### [Requirement]
Whenever a line below includes the word "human", copy that line.

### [Records]
● ● ● ●

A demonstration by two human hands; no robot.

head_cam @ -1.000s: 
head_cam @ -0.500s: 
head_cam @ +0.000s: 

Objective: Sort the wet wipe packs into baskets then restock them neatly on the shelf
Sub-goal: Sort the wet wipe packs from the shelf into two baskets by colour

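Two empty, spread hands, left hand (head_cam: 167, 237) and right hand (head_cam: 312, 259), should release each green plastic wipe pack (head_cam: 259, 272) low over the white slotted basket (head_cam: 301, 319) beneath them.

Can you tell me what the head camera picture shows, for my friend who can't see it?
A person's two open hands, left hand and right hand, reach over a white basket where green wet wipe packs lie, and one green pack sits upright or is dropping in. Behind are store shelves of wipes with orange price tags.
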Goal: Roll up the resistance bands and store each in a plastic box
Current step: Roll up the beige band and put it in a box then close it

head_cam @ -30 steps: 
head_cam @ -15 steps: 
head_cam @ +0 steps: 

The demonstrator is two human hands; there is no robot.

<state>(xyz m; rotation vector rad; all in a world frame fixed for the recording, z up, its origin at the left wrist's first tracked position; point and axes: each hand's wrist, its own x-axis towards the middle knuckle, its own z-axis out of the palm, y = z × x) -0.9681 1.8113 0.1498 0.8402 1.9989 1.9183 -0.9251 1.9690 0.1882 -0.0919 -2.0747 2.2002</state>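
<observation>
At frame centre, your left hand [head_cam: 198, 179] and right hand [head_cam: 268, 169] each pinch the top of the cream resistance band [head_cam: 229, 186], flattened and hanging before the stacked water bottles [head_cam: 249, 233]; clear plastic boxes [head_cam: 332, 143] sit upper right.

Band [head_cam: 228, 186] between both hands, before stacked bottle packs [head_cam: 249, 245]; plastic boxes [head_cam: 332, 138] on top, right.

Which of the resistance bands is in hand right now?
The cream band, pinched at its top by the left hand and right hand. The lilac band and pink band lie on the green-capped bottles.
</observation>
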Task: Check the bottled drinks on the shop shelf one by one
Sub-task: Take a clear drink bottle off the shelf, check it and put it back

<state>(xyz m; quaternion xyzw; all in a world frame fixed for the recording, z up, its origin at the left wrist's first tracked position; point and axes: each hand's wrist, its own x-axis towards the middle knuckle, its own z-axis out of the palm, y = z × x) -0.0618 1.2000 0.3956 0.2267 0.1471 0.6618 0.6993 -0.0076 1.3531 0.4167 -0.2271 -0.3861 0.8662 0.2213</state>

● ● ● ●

### [Result of this exercise]
A demonstration by two human hands; no robot.
The demonstrator is two human hands; there is no robot.

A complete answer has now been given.